**TASK BRIEF**
Produce an exact copy of the listing.

[SOURCE MATERIAL]

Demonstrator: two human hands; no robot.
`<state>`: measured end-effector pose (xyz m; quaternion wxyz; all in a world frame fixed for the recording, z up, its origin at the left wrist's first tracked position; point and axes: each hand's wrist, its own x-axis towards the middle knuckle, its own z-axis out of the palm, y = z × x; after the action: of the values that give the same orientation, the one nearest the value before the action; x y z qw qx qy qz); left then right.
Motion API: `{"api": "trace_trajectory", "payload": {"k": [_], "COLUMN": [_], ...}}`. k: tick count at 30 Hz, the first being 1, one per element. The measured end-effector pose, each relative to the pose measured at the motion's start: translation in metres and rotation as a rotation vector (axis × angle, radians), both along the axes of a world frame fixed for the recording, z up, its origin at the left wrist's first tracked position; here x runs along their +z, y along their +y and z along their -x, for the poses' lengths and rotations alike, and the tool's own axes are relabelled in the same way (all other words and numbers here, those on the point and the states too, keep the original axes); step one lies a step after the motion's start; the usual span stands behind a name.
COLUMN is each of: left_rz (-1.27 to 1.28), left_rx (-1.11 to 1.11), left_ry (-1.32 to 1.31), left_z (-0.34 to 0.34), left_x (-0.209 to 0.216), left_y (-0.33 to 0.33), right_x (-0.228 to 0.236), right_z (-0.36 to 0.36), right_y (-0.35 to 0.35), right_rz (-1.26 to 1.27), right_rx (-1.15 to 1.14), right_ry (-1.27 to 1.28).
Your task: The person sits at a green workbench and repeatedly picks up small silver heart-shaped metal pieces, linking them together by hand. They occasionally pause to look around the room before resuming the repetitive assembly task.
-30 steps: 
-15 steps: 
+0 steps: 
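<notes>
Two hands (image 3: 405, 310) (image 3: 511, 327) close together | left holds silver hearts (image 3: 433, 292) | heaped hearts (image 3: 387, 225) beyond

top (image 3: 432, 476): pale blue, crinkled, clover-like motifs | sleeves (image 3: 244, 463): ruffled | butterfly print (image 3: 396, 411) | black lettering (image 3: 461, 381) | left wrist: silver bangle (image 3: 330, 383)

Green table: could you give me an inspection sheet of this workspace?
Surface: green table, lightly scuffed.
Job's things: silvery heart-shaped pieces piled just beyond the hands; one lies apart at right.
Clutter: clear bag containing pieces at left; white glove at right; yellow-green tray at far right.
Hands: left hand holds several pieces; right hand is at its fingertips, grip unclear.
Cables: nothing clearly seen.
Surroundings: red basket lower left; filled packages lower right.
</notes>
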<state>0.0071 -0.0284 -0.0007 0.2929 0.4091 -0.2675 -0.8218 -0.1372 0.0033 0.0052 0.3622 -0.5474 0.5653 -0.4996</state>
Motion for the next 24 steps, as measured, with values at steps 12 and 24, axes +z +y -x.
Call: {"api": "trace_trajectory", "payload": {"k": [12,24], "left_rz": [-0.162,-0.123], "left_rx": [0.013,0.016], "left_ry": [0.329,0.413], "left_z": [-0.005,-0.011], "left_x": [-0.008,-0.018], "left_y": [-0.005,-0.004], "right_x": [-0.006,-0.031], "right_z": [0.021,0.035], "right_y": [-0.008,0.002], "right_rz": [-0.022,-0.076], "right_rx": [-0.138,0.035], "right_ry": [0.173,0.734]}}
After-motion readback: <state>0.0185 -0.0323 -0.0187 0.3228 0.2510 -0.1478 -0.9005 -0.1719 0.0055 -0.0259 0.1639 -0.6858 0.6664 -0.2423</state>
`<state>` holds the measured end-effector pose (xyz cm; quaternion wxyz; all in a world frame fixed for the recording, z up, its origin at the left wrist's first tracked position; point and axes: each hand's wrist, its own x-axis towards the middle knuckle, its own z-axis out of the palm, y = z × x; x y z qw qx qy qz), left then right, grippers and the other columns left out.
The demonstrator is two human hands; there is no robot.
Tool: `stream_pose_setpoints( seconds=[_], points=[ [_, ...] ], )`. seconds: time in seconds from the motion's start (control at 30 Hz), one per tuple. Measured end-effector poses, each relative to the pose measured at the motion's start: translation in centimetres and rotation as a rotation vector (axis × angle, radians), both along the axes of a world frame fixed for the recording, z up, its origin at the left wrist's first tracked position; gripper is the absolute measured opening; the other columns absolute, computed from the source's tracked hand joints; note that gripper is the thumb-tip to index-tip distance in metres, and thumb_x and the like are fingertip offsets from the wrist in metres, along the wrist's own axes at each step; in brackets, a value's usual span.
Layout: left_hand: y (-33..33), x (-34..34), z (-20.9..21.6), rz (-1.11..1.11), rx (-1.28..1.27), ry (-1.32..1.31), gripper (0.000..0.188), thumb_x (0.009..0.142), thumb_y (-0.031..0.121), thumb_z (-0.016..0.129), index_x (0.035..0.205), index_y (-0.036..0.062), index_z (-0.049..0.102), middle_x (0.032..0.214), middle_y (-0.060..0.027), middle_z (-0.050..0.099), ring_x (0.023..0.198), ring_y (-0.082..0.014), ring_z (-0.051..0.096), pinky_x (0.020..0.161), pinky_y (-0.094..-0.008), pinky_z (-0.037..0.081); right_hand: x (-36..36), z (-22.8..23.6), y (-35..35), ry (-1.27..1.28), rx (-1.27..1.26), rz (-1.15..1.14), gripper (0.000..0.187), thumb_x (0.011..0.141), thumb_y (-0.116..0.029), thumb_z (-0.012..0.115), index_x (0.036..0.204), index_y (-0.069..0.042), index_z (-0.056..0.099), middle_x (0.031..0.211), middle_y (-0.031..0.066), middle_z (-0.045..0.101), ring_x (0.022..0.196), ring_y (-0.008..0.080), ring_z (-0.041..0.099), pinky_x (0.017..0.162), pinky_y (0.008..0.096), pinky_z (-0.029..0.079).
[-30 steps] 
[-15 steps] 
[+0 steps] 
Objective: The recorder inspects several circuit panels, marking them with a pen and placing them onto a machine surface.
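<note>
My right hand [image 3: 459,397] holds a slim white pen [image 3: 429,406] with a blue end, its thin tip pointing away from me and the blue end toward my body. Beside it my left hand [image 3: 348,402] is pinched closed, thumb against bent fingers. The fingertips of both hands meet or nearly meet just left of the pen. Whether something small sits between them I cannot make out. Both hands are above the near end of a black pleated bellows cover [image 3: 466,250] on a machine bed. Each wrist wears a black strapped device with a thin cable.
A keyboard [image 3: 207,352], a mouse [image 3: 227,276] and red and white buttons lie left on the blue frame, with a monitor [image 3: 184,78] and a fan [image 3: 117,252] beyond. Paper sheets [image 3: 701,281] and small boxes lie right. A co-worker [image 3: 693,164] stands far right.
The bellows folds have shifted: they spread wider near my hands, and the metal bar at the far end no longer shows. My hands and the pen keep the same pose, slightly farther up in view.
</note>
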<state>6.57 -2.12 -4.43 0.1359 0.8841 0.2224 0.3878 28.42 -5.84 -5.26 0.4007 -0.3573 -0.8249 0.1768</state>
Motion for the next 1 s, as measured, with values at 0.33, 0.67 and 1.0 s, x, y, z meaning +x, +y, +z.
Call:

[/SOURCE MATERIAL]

**SOLUTION TO THIS PROBLEM**
Demonstrator: two human hands; no robot.
`<state>`: measured end-effector pose (xyz m; quaternion wxyz; all in a world frame fixed for the recording, z up, its origin at the left wrist's first tracked position; point and axes: each hand's wrist, its own x-axis towards the middle knuckle, its own z-axis out of the palm, y = z × x; after the action: of the values that give the same orientation, the one nearest the value before the action; x y z qw qx qy qz); left then right.
Motion API: `{"api": "trace_trajectory", "payload": {"k": [_], "COLUMN": [_], ...}}`. k: tick count at 30 Hz, the first being 1, one per element. The measured end-effector pose, each relative to the pose measured at the motion's start: translation in metres and rotation as a rotation vector (axis × angle, radians), both along the axes of a world frame fixed for the recording, z up, its origin at the left wrist's first tracked position; here x runs along their +z, y along their +y and z along their -x, for the poses' lengths and rotations alike, and the tool's own axes are relabelled in the same way (all other words and numbers here, those on the point and the states too, keep the original axes); step one lies a step after the motion's start; the usual span stands behind a name.
COLUMN is each of: left_rz (-1.27 to 1.28), left_rx (-1.11 to 1.11), left_ry (-1.32 to 1.31), left_z (-0.34 to 0.34), left_x (-0.209 to 0.216), left_y (-0.33 to 0.33), right_x (-0.228 to 0.236), right_z (-0.36 to 0.36), right_y (-0.35 to 0.35), right_rz (-1.26 to 1.27), right_rx (-1.15 to 1.14), right_ry (-1.27 to 1.28).
Your task: The person sits at a green workbench and repeatedly picks up small silver heart-shaped metal pieces, linking them together by hand. They occasionally pause to look around the room before resuming the repetitive assembly task.
-30 steps: 
-15 steps: 
+0 steps: 
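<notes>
Two hands (image 3: 405, 310) (image 3: 511, 327) close together | left holds silver hearts (image 3: 433, 292) | heaped hearts (image 3: 387, 225) beyond

top (image 3: 432, 476): pale blue, crinkled, clover-like motifs | sleeves (image 3: 244, 463): ruffled | butterfly print (image 3: 396, 411) | black lettering (image 3: 461, 381) | left wrist: silver bangle (image 3: 330, 383)

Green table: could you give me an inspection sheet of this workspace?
Surface: green table, lightly scuffed.
Job's things: silvery heart-shaped pieces piled just beyond the hands; one lies apart at right.
Clutter: clear bag containing pieces at left; white glove at right; yellow-green tray at far right.
Hands: left hand holds several pieces; right hand is at its fingertips, grip unclear.
Cables: nothing clearly seen.
Surroundings: red basket lower left; filled packages lower right.
</notes>
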<state>0.0071 -0.0284 -0.0007 0.2929 0.4091 -0.2675 -0.8218 -0.1372 0.0033 0.0052 0.3622 -0.5474 0.5653 -0.4996</state>
Motion for the next 24 steps, as measured, with values at steps 12 and 24, axes +z +y -x.
Call: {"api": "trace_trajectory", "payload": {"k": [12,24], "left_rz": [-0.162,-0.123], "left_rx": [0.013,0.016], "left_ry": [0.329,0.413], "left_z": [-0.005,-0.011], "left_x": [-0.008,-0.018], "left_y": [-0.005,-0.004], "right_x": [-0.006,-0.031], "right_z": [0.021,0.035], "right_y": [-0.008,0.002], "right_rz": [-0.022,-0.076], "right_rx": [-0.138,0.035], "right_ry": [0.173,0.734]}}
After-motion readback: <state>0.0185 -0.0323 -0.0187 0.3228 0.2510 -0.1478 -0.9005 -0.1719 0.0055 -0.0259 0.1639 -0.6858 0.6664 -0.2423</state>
`<state>` holds the measured end-effector pose (xyz cm; quaternion wxyz; all in a world frame fixed for the recording, z up, its origin at the left wrist's first tracked position; point and axes: each hand's wrist, its own x-axis towards the middle knuckle, its own z-axis out of the palm, y = z × x; x y z qw qx qy qz), left then right, grippers and the other columns left out.
The demonstrator is two human hands; there is no robot.
Tool: `stream_pose_setpoints( seconds=[_], points=[ [_, ...] ], )`. seconds: time in seconds from the motion's start (control at 30 Hz), one per tuple. Measured end-effector poses, each relative to the pose measured at the motion's start: translation in centimetres and rotation as a rotation vector (axis × angle, radians), both along the axes of a world frame fixed for the recording, z up, its origin at the left wrist's first tracked position; gripper is the absolute measured opening; the other columns absolute, computed from the source's tracked hand joints; note that gripper is the thumb-tip to index-tip distance in metres, and thumb_x and the like are fingertip offsets from the wrist in metres, along the wrist's own axes at each step; in brackets, a value's usual span.
Layout: left_hand: y (-33..33), x (-34..34), z (-20.9..21.6), rz (-1.11..1.11), rx (-1.28..1.27), ry (-1.32..1.31), gripper (0.000..0.188), thumb_x (0.009..0.142), thumb_y (-0.031..0.121), thumb_z (-0.016..0.129), index_x (0.035..0.205), index_y (-0.036..0.062), index_z (-0.049..0.102), middle_x (0.032..0.214), middle_y (-0.060..0.027), middle_z (-0.050..0.099), ring_x (0.023..0.198), ring_y (-0.082..0.014), ring_z (-0.051..0.096), pinky_x (0.020..0.161), pinky_y (-0.094..-0.008), pinky_z (-0.037..0.081); right_hand: x (-36..36), z (-22.8..23.6), y (-35..35), ry (-1.27..1.28), rx (-1.27..1.26), rz (-1.15..1.14), gripper (0.000..0.187), thumb_x (0.011..0.141), thumb_y (-0.116..0.029), thumb_z (-0.012..0.115), index_x (0.036..0.204), index_y (-0.069..0.042), index_z (-0.056..0.099), middle_x (0.031..0.211), middle_y (-0.031..0.066), middle_z (-0.045..0.101), ring_x (0.022..0.196), ring_y (-0.008..0.080), ring_z (-0.041..0.099), pinky_x (0.017..0.162), pinky_y (0.008..0.096), pinky_z (-0.029..0.079).
[-30 steps] 
[-15 steps] 
[+0 steps] 
Objective: The recorder inspects several circuit panels, marking them with a pen and placing them onto a machine surface.
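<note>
My right hand [image 3: 459,397] holds a slim white pen [image 3: 429,406] with a blue end, its thin tip pointing away from me and the blue end toward my body. Beside it my left hand [image 3: 348,402] is pinched closed, thumb against bent fingers. The fingertips of both hands meet or nearly meet just left of the pen. Whether something small sits between them I cannot make out. Both hands are above the near end of a black pleated bellows cover [image 3: 466,250] on a machine bed. Each wrist wears a black strapped device with a thin cable.
A keyboard [image 3: 207,352], a mouse [image 3: 227,276] and red and white buttons lie left on the blue frame, with a monitor [image 3: 184,78] and a fan [image 3: 117,252] beyond. Paper sheets [image 3: 701,281] and small boxes lie right. A co-worker [image 3: 693,164] stands far right.
The bellows folds have shifted: they spread wider near my hands, and the metal bar at the far end no longer shows. My hands and the pen keep the same pose, slightly farther up in view.
</note>
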<state>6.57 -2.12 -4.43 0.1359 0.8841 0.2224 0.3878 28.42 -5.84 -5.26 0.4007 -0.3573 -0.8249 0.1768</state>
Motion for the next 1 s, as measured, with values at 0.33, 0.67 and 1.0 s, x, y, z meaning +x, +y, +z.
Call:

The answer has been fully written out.